The study, titled the "2020 Global Culture Report," found that 59 percent of employees would quit their job today if offered a position at a different company with a similar role, pay, and benefits. Survey respondents included more than 20,000 employees and leaders across 15 countries.
Also highlighted in the study was one of the key factors that drive employees to quit-- burnout. The report found that 79 percent of employees experience mild to severe burnout while 40 percent experience moderate to severe burnout. This can lead to such negative effects as an 87 percent decrease in the probability of an employee staying with the organization and a 22 percent decrease in productivity.
Given these findings, what can your team do to prevent employee burnout and keep your top performers engaged? I've outlined some key tips below.
1. Never stop hiring.
Whether your company is growing or an employee leaves your team, anytime you have an open role, other employees need to pick up the slack until you hire the right person. And if you don't have the right strategy in place to fill this role quickly, employees with increased workloads are likely to face burnout -- and might even quit.
To ensure your current employees don't get overworked, it's important to have a proactive, continuous hiring strategy in place.
Whether or not you're hiring immediately, always keep at least a few roles posted on your careers page -- especially for roles you know are high turnover or that you fill throughout the year.
For example, at my company of more than 200 employees, we know we'll regularly hire for sales and customer success roles as we continue to grow, so we keep these roles open continuously on our website.

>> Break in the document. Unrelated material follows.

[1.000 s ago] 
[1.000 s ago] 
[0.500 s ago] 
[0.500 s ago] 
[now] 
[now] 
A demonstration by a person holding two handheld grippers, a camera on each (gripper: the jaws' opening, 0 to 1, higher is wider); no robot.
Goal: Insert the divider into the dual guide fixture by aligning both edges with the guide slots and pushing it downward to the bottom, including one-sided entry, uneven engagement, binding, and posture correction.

In addition to keeping roles open on your careers page, another step you can take is to build a network of potential candidates. For example, if you had a few final-round candidates you almost hired for a recent role, keep their information on hand for when you have an upcoming job opening. This will ultimately speed up your time to hire and keep your team from burning out.
2. Set employees up for continued success.
A top reason employees might face burnout -- and consider leaving for other job opportunities -- is because, despite their hard work, they don't see their careers going anywhere with your team.
As a starting point, regularly check in with your employees. Have managers set up recurring one-on-one meetings with their direct reports and have your HR team touch base with each employee every so often. During these meetings, ask employees how their workloads are, which projects they're the most passionate about, and if there's anything you can do to support their career growth.
Beyond these meetings, also outline measurable steps employees can take to grow in their careers. For example, share a step-by-step career path and key goals employees need to reach to move up the career path. Continue to meet with employees regularly to see how they're tracking toward these goals, and outline any steps they can take to improve.
By setting aside time to meet with your employees and maintaining defined career paths, employees will feel valued, be less likely to face burnout, and be motivated to reach the next level in their careers with your team.
In today's competitive hiring market, your team can't afford to lose your best employees to similar job opportunities at other organizations simply because they are facing burnout. By taking steps to prevent burnout, you can boost employee loyalty and, as a result, increase productivity at your company.